Steve McLellan said:
LOL, that it would(and, frankly, this is the last place I'd violate NDA).
However, AFAICT, Whidbey is not covered by any NDA. The whidby newsgroups
are publically accessible and the CTP is released to MSDN subscribers and
TechEd attendees.

Ah, I'm neither of those - I learn from hiding under tables in wealthier
companies' canteens. I dream of a day when someone gives me some beans worth
spilling... Whidbey does sound splendid, not least because as a C++
developer, all the bug fixes we submit are replied with 'Fixed in Whidbey'
:-)
 
Steve McLellan said:
Ah, I'm neither of those - I learn from hiding under tables in wealthier
companies' canteens. I dream of a day when someone gives me some beans
worth
spilling... Whidbey does sound splendid, not least because as a C++
developer, all the bug fixes we submit are replied with 'Fixed in Whidbey'
:-)

Plus you get that new managed syntax to play with! If you care about that
sort of thing, anyway.
 
Okay, I've been out of the loop for a bit, and this question
Plus you get that new managed syntax to play with! If you care about that
sort of thing, anyway.

That all looks a bit terrifying. It seems to be all hats and carrots. Still,
even our Mac guys have admitted .NET's pretty good and that's something.

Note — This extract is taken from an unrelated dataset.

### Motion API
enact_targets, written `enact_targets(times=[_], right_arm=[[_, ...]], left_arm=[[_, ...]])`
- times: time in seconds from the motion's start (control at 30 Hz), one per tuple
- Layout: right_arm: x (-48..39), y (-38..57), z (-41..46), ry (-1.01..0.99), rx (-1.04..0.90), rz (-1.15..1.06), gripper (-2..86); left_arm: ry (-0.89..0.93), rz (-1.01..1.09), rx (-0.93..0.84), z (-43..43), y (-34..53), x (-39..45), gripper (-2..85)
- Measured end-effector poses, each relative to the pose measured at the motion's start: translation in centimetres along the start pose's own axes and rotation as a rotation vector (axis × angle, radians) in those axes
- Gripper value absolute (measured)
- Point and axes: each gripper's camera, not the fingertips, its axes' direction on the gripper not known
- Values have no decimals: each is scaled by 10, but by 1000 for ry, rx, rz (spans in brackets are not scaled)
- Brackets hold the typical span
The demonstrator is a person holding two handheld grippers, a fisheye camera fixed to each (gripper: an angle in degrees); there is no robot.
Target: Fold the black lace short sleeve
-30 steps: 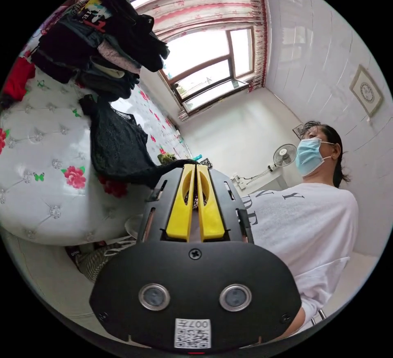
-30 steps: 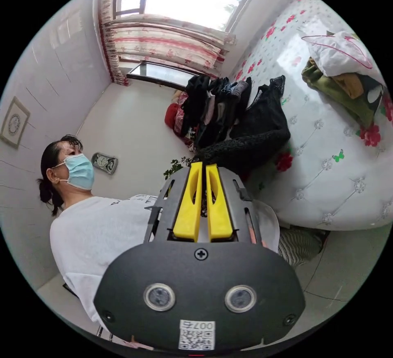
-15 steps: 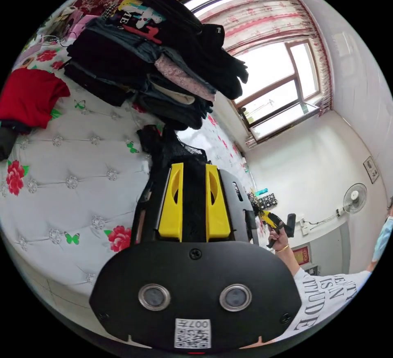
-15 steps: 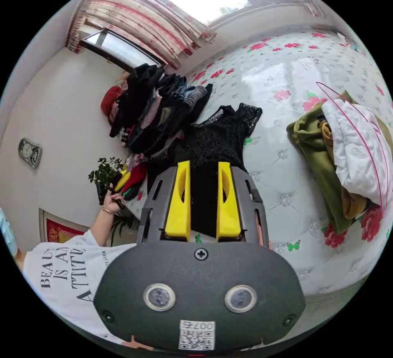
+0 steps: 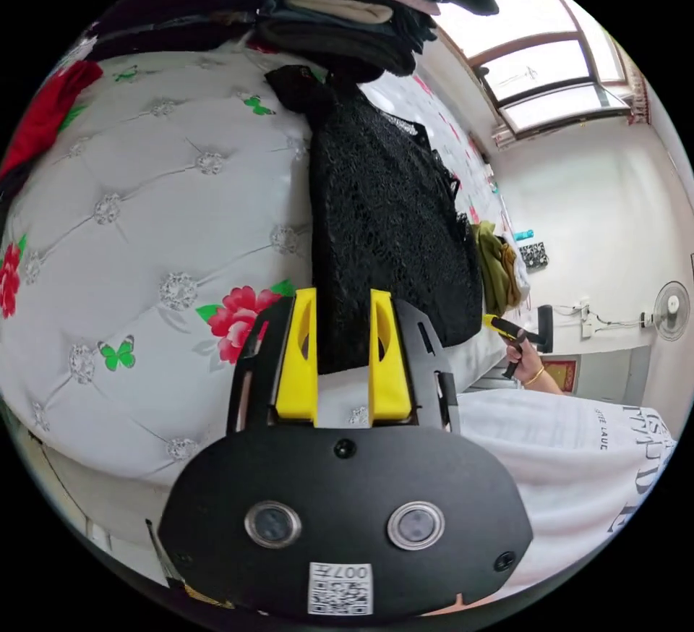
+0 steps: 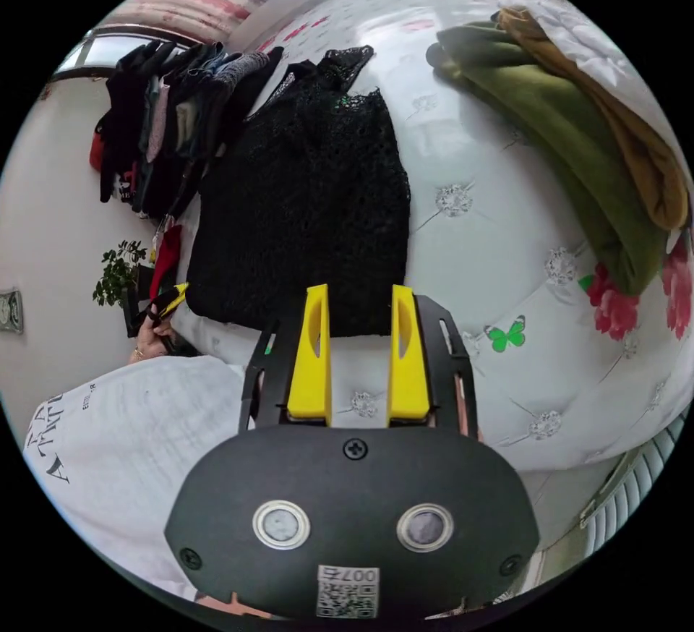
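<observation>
**Lace top spread on the bed, both grippers open**

Lying flat on the white tufted bed [image 5: 130, 227], the black lace top [image 5: 390, 227] stretched away from the left gripper [image 5: 344, 299] in the left gripper view. That gripper's yellow jaws stood apart, with the top's near hem showing between them; whether they touched the cloth could not be told. A stack of dark folded clothes [image 5: 340, 10] sat just past the top's far end, and a red garment [image 5: 43, 111] lay at the bed's edge. The other gripper [image 5: 517, 332], held in a hand [image 5: 524, 357], hung by the top's far corner. A green pile [image 5: 495, 267] lay beyond the top.

In the right gripper view, the right gripper [image 6: 358, 296] was open too, its jaws parted over the top's [image 6: 303, 205] near hem, gripping nothing visibly. The dark stack [image 6: 173, 126] lay beside the top's upper end. Well apart on the bed [image 6: 491, 263] lay a green garment [image 6: 564, 147] with a mustard one [image 6: 614, 126] on it. The left gripper [image 6: 163, 303] showed by the top's corner.
</observation>
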Motion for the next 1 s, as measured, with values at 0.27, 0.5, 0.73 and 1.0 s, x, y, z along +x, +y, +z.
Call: enact_targets(times=[0.27, 0.5, 0.73, 1.0], right_arm=[[-10, 27, -55, -115, 86, -142, 4], [16, 77, -80, -259, 99, -123, -1], [16, 124, -122, -408, 154, -179, -2], [57, 88, -134, -630, 165, -98, 0]], left_arm=[[160, 117, 5, -41, 33, 2, -6], [318, 24, 94, -92, 107, -26, -8], [375, 129, 102, -143, 120, 1, -8], [567, -39, 216, -163, 55, -50, -8]])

Be
really nice when Mono gets more mature and everything gets properly cross
platform.
 
Steve McLellan said:
That all looks a bit terrifying. It seems to be all hats and carrots.
Still,
Its got to be better than the current stuff. I wrote a few thousand line dll
in it...I spent quite abit of time throwing various keywords together hoping
that that particular combonation would work.
even our Mac guys have admitted .NET's pretty good and that's something.
Be
really nice when Mono gets more mature and everything gets properly cross
platform.

It is pretty nice. The only issue I have with cross platform support is
UI's. No matter what everyone says and all the work put into it, I've yet to
see a cross platform GUI lib that doesn't have some issue or another on one
platform. Even if you use a lib that uses underlying platform controls, you
still have the issue of expected behaviour, which varies per platform per
control. Even layout is subject to this, IMHO.
 
Its got to be better than the current stuff. I wrote a few thousand line dll
in it...I spent quite abit of time throwing various keywords together hoping
that that particular combonation would work.

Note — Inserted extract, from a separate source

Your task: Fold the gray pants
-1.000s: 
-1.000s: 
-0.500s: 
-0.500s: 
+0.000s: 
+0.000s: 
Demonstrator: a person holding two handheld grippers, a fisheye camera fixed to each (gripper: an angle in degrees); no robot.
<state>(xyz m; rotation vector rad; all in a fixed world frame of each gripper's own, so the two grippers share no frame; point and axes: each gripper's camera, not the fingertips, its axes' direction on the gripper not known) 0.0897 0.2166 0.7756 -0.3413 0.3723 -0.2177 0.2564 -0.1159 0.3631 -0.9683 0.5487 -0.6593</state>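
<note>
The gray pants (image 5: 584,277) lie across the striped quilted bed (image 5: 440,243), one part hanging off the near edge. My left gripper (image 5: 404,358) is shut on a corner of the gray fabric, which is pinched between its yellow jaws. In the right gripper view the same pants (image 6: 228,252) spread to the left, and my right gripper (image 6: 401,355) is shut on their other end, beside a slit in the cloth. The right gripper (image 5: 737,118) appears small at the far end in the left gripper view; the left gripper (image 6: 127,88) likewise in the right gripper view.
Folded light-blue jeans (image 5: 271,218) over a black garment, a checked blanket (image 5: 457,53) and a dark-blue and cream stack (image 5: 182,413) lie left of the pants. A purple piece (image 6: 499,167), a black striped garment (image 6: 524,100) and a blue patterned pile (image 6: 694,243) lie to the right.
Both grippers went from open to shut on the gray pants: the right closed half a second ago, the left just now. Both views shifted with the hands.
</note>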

It is pretty nice. The only issue I have with cross platform support is
UI's. No matter what everyone says and all the work put into it, I've yet to
see a cross platform GUI lib that doesn't have some issue or another on one
platform. Even if you use a lib that uses underlying platform controls, you
still have the issue of expected behaviour, which varies per platform per
control. Even layout is subject to this, IMHO.

But surely you're forgetting Java's AWT and Swing! Oh, wait... point taken.
That's true, and maybe there's no way around that (although I've got my
suspicion that OS X and Windows will become the same thing within a cople of
years - they keep stealing features and behaviour from each other at the
moment). But we need to write algorithms in C++ for execution speed (plus
one of our guys is seemingly obsessed by templates) and .NET has been a
great way of implenting all the other bits and pieces of an application that
traditionally take forever. I now face doing the same in Objective C, when
it'd be really good just to be able to tweak the UI layout and code a little
and have everything else working well.
 
Ah, I'm neither of those - I learn from hiding under tables in wealthier
companies' canteens. I dream of a day when someone gives me some beans worth
spilling... Whidbey does sound splendid, not least because as a C++
developer, all the bug fixes we submit are replied with 'Fixed in Whidbey'
:-)

You can get it without being a subscriber. I think you can call MS and
they will send it to you. They may charge you shipping.